For those of us who entered adulthood in the ’80s and ’90s, the influence of Vietnamese restaurants can’t be overestimated.

A thing of beauty: banh xeo in Vietnam
A thing of beauty: banh xeo in Vietnam

I’ve waffled on before about the significance of Vietnamese immigration to those of us who entered adulthood in the ’80s and ’90s, particularly in Melbourne and Sydney. The proliferation of affordable Vietnamese restaurants when many of us were earning our first pay cheques is responsible for a million unquittable restaurant habits. In Melbourne’s Victoria Street, Footscray and Springvale and Sydney’s Cabramatta and Marrickville, we got used to eating out. It just happened to be spring rolls, pho, Vietnamese “coleslaw” and banh xeo.

When my wife came from Perth to live in Melbourne 11 years ago she was surprised by the frequency with which I proposed: “Vietnamese?” Having lived most of her adult life in the West and London the food of Vietnam simply wasn’t part of her cultural makeup.

I found myself nicking out for pho and rice paper rolls solo rather a lot, a private pleasure. But one thing at my favoured haunt in Victoria Street really took hold with both of us: banh xeo, the turmeric coloured/flavoured crisp-shelled “crepe” filled – in our case – with prawns and bean shoots, stir-fried onion and pork belly, but of course with a thousand variants. My wife just loves anything made with a batter, and flicks me the pork. I love anything with a hot nuoc cham dipping sauce and fresh herbs. Win win. For both of us, the appeal of the “crunch” achieved with rice flour is significant to the impact; a soft banh xeo is a failure.
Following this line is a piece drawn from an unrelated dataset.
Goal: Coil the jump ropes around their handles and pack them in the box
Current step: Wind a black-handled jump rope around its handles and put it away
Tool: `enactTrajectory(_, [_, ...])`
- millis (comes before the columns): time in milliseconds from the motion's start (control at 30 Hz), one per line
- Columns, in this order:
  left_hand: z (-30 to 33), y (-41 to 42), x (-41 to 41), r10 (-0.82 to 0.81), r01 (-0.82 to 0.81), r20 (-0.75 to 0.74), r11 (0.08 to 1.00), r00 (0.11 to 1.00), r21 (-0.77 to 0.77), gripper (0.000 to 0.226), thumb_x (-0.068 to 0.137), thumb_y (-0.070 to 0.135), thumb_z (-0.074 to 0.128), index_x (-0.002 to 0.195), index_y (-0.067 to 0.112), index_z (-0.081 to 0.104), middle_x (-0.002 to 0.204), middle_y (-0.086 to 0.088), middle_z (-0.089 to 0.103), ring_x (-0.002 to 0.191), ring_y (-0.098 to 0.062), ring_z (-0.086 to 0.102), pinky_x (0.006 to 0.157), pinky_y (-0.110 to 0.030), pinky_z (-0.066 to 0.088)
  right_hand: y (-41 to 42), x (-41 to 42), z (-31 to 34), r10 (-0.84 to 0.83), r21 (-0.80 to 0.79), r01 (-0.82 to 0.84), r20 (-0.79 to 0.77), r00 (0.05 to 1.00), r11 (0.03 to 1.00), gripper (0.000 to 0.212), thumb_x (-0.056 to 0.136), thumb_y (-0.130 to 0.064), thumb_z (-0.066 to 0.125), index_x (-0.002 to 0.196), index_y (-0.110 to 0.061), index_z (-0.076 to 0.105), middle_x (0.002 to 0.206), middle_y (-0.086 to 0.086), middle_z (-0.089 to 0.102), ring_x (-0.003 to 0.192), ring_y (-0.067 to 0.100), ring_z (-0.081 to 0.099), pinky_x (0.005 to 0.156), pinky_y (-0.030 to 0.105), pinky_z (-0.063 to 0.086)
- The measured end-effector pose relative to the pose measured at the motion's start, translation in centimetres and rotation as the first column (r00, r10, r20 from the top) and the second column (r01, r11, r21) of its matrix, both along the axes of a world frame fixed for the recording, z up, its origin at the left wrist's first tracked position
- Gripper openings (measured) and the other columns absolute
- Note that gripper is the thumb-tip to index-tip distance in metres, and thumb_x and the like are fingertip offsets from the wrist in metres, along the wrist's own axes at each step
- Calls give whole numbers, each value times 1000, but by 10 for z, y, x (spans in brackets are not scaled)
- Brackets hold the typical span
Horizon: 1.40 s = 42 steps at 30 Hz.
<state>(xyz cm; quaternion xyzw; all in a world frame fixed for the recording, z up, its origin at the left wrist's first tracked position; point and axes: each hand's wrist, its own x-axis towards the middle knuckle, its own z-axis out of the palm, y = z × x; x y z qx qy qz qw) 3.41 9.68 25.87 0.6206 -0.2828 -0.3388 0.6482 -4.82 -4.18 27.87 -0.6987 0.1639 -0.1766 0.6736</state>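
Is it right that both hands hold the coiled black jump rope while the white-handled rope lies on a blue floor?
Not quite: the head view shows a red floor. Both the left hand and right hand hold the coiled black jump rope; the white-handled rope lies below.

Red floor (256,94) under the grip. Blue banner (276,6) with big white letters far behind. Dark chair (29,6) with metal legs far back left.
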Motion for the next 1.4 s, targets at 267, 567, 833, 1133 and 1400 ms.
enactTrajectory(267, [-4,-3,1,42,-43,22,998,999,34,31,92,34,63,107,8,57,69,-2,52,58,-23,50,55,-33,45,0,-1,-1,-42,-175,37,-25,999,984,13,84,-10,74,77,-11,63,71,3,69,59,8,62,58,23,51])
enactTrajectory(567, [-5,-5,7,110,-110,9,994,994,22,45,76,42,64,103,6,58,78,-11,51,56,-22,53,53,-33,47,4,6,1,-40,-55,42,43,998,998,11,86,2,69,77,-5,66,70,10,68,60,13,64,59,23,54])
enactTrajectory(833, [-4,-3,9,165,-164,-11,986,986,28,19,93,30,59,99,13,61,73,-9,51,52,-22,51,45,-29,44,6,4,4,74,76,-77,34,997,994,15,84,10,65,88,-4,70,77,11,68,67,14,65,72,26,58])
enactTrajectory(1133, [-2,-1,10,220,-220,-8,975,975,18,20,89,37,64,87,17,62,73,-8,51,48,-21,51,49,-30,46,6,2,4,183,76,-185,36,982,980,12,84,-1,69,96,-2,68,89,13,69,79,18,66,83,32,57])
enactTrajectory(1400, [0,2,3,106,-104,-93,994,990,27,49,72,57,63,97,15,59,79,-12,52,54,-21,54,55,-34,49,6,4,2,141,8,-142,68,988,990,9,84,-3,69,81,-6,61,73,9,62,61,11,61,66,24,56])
Now, the diaspora of Vietnamese restaurateurs does not extend to regional WA – not in any sense that reminds me of Melbourne, anyway. And necessity is the mother of cookery experiments. My hoppers (last week) may be a work in progress but the banh xeo are proving a lot closer to something your average citizen of Hanoi could potentially recognise as lunch. They are less dependant on specific cooking equipment (a crepe pan is perfect, according to Vietnamese expert Mark Jensen at Red Lantern) and because the batter doesn’t ferment with yeast, the process is straightforward, the technique rather simple.
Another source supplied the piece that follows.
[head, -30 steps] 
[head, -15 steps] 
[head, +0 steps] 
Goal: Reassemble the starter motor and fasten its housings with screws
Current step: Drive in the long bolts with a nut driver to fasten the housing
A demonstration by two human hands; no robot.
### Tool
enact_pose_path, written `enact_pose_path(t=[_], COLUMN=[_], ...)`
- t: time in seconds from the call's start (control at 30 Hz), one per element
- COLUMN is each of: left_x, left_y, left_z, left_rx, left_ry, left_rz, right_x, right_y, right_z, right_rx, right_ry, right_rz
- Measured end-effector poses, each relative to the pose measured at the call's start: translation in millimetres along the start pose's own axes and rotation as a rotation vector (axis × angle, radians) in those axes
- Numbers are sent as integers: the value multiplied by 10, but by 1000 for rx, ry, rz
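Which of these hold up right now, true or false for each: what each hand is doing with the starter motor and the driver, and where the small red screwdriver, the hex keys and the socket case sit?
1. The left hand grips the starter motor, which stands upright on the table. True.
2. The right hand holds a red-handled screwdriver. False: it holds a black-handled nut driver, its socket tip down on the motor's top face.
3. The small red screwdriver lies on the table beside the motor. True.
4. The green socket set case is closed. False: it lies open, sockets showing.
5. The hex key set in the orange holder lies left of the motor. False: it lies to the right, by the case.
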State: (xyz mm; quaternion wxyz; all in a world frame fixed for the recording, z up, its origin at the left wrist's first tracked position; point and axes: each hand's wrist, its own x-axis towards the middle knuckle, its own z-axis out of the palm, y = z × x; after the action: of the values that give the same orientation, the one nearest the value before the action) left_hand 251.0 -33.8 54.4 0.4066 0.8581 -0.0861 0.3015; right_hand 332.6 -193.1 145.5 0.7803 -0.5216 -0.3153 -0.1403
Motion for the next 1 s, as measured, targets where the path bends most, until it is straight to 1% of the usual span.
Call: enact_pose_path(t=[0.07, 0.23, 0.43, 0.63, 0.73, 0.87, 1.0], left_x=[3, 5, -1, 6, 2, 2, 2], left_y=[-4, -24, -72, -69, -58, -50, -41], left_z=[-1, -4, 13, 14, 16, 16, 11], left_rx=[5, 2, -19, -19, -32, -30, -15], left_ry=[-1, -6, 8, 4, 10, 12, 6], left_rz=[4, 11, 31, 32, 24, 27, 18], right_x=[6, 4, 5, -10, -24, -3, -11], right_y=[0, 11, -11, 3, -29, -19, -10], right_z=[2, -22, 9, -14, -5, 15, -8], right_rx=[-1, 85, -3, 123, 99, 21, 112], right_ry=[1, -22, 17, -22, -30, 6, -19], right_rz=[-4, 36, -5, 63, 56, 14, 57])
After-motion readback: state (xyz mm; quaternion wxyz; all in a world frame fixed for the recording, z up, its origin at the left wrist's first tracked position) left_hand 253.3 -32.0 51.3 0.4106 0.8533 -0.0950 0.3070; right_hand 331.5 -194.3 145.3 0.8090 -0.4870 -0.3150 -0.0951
Throw 300g of fine rice flour (from an Asian grocer) and two heaped teaspoons of turmeric powder into a bowl; whisk in about 300ml of coconut milk and a similar quantity of water. Let it rest for at least two hours, and that’s your batter.
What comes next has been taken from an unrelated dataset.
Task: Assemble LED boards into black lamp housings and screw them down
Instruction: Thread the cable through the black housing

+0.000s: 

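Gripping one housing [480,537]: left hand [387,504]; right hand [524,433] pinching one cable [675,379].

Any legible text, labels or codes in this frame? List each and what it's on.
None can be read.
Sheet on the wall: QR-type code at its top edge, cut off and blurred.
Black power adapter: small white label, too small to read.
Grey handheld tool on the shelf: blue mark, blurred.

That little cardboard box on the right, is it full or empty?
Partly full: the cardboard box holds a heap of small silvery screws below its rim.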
Start simple: stir-fry some onion with garlic, fish sauce and a bit of sugar and throw in fresh prawns at the end. Cook lightly. Swirl some batter around the entire surface of your favourite pan and cook for about three minutes before scattering the filling, including fresh bean shoots and spring onion, over half the crepe. Fold – like an omelet – and serve with iceberg lettuce, Vietnamese mint and dipping sauce. Dinner and nostalgia trip in one bite; if only I could buy Vietnamese mint out here.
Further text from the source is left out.